### WHAT YOU ARE ASKED TO DO
Full transcription, minus images: write out the listing below exactly as it appears.

### PROVIDED MATERIAL
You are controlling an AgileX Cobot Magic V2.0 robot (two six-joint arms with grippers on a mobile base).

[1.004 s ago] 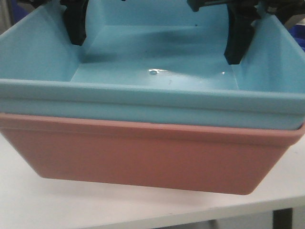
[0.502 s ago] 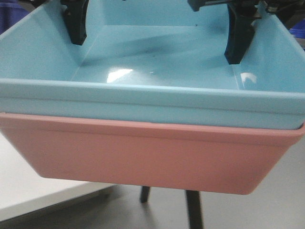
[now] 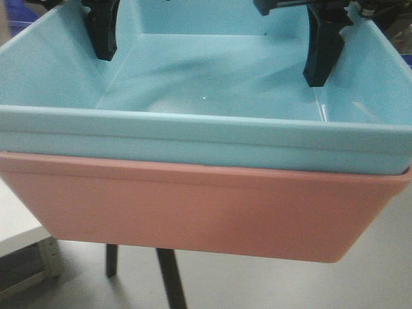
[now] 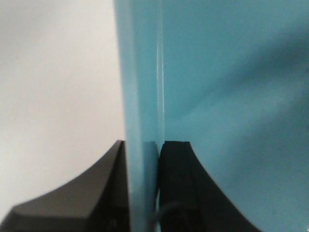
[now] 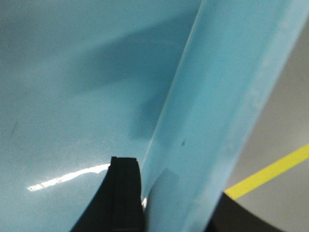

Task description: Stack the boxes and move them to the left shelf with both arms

### RESULT OF THIS EXERCISE
You are controlling an AgileX Cobot Magic V2.0 robot (two six-joint arms with grippers on a mobile base).

[1.004 s ago] 
[0.502 s ago] 
[now] 
[now] 
[now] 

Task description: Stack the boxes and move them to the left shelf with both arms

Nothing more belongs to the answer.